In the New York Harbor Approach Area — the Upper and Lower harbors and the Hudson and East rivers — surface traffic is a major concern, with federally designated navigation channels and anchorage areas, heavy commercial shipping and passenger ferry traffic, narrowing waterways and the presence of pleasure craft.

In the Landfall and Overland Area — New York City and Long Island, and the places on both where undersea cables would make landfall and interconnect with the grid — the potential constraints are many and varied. Most prevalent is topography, as slopes exceeding 15% exist in all 25 zones designated on shore. There are potential environmental justice concerns in 23 of the 25 zones. Federal Highway Administration review and authorization would be required to site transmission lines along FHA-funded highways. Fish and wildlife habitats, public beaches, recreational fishing and eelgrass are other potential constraints.

The preferred approach would be to avoid negative impacts from all the potential constraints identified, but the assessment suggests steps to minimize or mitigate those impacts that cannot be avoided.
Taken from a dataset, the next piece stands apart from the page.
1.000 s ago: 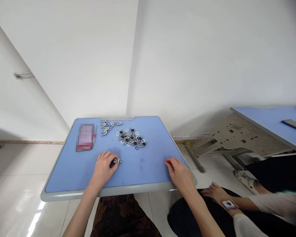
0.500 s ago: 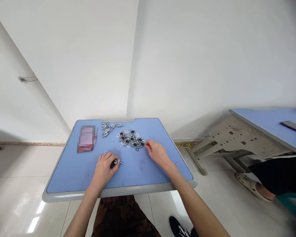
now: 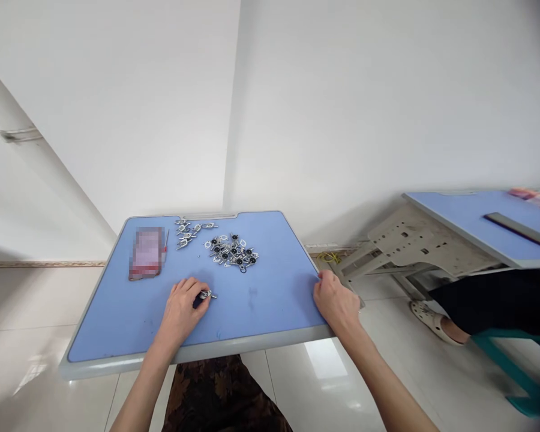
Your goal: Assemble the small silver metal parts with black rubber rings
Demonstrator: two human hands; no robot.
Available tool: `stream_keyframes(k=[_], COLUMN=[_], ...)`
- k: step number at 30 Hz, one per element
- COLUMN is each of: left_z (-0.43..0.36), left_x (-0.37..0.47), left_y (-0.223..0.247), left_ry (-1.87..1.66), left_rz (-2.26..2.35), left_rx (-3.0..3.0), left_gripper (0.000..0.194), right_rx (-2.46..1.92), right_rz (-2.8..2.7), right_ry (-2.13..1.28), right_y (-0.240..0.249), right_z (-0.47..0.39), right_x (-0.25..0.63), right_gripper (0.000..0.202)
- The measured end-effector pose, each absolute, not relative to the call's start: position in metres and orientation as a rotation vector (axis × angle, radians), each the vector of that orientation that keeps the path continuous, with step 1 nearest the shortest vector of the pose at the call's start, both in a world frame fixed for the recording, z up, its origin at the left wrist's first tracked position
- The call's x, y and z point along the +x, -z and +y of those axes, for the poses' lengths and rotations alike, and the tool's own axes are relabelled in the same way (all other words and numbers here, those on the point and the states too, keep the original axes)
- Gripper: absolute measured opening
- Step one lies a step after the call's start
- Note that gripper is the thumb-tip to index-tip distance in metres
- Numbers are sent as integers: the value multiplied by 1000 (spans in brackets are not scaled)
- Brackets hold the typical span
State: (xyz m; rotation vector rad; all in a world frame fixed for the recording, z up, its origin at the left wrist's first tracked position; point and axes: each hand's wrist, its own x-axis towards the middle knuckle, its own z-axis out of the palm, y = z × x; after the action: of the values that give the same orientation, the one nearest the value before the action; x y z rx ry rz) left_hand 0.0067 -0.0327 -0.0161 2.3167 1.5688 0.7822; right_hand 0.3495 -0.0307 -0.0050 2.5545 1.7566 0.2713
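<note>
On the blue desk (image 3: 261, 306), my left hand (image 3: 184, 306) pinches a small silver metal part (image 3: 206, 294) low over the desktop. My right hand (image 3: 337, 298) is at the desk's right edge, its fingers curled together; whether anything is inside them is hidden. A pile of metal parts with black round pieces (image 3: 232, 252) lies near the middle of the desk, between and beyond my hands. Several silver metal parts (image 3: 185, 234) form a smaller group at the back left of that pile.
A blurred flat item (image 3: 146, 252) lies at the desk's left, beside a thin red-handled tool (image 3: 165, 242). Another desk (image 3: 472, 210) stands at the right, bearing a dark bar (image 3: 519, 229). Below it shows a person's foot in a light clog (image 3: 432, 321).
My right hand has left the pile and moved right, to the desk's edge. My left hand keeps its pinch on the metal part. The view has turned slightly to the right.
</note>
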Motion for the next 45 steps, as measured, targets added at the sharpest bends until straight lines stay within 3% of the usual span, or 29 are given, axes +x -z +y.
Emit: stream_keyframes(k=[11,18,21,25,28,33,36,39,45], left_z=[-33,-33,-34,-34,-33,-29,-29,-29,-28], left_x=[9,11,11,12,12,14,14,14,14], left_y=[15,13,11,10,9,6,5,5,4], left_ry=[-791,-784,-772,-748,-747,-735,-754,-771,-763], left_rz=[1580,1589,1595,1592,1573,1558,1556,1553,1573], left_rx=[2292,2277,2269,2266,2275,2269,2266,2263,2237], left_gripper=[8,7,7,8,9,9,10,11,9], right_rx=[2572,2707,2947,2782,2151,1434,1109,951,1177], right_rz=[2203,2435,2600,2870,2986,2479,2379,2413,2734], right_ry=[-99,82,467,985,2223,2921,3006,2941,2571], right_y=[3,-12,-29,-46,-50,-43,-37,-34,-36], right_z=[88,120,123,113,94,62,52,46,45], right_x=[288,274,284,280,258,216,201,195,200], right_gripper=[30,32,33,27,29,21,17,27,30])
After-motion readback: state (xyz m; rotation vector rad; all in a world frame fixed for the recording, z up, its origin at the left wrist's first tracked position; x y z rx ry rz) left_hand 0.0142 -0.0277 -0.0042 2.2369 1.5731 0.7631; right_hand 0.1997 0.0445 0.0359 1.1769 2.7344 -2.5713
The assessment recommends that OSW cable routing incorporate accepted siting principles and industry experience but also notes that bringing 9 GW of power from the sea to land will require innovation in design, operation and maintenance that goes beyond standards set by previous projects and addresses the specific considerations for each site in New York.

NYSERDA issued a request for information Aug. 30, seeking feedback on whether the draft assessment accurately captures the most significant potential constraints and opportunities arising from the initiative. The comment period closes Oct. 14.